Wilberforce’s platform to reform the manners of Britain is worth mentioning due to the methodology he used to effect change. Writes Pollock:
Interestingly, the campaign was never specifically religious. Wilberforce never tried to enlist the religious or even the professedly moral. Some of the grandees whose support he gained were in fact notoriously dissolute. But Wilberforce believed strongly that the destinies of a nation could best be influenced by deeply committed followers of Christ, and that conversion to Christ was a person’s most important political action as well as religious.40
Not only did Wilberforce’s perspective on the public arena demand placing a premium on personal salvation, it also emphasized the importance of understanding sound doctrine.
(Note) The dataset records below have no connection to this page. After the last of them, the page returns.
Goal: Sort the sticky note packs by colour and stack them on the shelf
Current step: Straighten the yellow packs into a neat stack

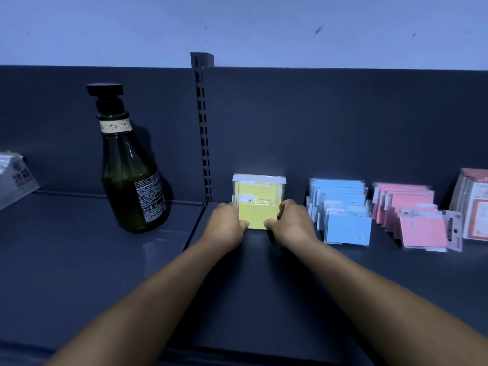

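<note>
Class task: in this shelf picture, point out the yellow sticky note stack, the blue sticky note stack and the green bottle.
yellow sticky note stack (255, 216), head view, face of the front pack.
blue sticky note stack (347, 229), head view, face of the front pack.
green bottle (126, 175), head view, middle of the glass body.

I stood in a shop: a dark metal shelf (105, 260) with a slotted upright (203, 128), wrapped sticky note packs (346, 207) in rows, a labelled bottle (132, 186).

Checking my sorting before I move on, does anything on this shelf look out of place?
Yes: a dark green bottle stands left of the yellow packs, unrelated to sticky notes. The front pink packs also lie fanned and askew.
</note>
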Tool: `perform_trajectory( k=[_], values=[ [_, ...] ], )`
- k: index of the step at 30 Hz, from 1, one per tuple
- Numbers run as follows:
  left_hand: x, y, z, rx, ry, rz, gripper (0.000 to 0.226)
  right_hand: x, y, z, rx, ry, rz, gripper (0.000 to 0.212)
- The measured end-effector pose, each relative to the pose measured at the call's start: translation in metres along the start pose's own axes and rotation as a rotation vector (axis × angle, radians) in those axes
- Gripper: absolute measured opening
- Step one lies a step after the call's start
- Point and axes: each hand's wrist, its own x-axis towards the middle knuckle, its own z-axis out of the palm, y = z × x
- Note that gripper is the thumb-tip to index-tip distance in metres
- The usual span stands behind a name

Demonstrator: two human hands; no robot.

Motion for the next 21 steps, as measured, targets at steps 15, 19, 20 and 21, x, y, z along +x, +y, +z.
perform_trajectory(
  k=[15,19,20,21],
  values=[
    [-0.002,0.007,-0.004,0.044,-0.081,-0.057,0.050,-0.007,-0.009,-0.003,-0.125,-0.056,0.019,0.034],
    [-0.011,0.009,-0.009,0.053,-0.074,-0.064,0.057,-0.014,-0.010,-0.009,-0.155,-0.072,0.010,0.039],
    [-0.013,0.010,-0.009,0.062,-0.071,-0.049,0.059,-0.014,-0.008,-0.009,-0.170,-0.073,-0.004,0.040],
    [-0.017,0.012,-0.011,0.060,-0.090,-0.045,0.061,-0.018,-0.008,-0.011,-0.174,-0.096,-0.002,0.040]
  ],
)
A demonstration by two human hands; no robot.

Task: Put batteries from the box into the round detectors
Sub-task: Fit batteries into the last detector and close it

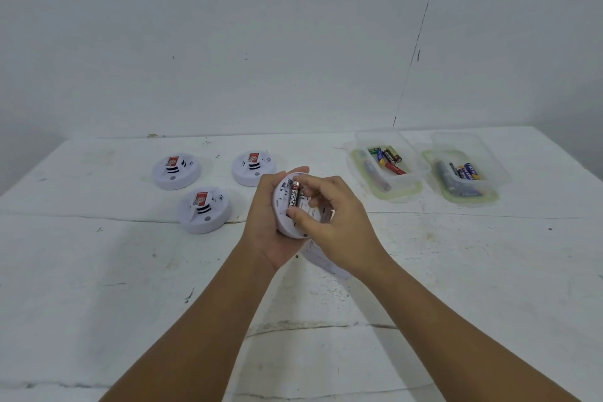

Piper sheds valuable light on Wilberforce’s biblical presuppositions:
What made Wilberforce tick was a profound biblical allegiance to what he called the “peculiar doctrines”41 of Christianity. These, he said, give rise in turn to true “affections” for spiritual things, which then break the power of pride and greed and fear and lead to transformed morals, which lead to the political welfare of the nation. No true Christian can endure in battling unrighteousness unless his heart is aflame with new spiritual affections, or passions.42
OH THAT ALL MEMBERS OF CONGRESS AND THE SENATE WOULD IMBIBE ON THE AFOREMENTIONED QUOTE!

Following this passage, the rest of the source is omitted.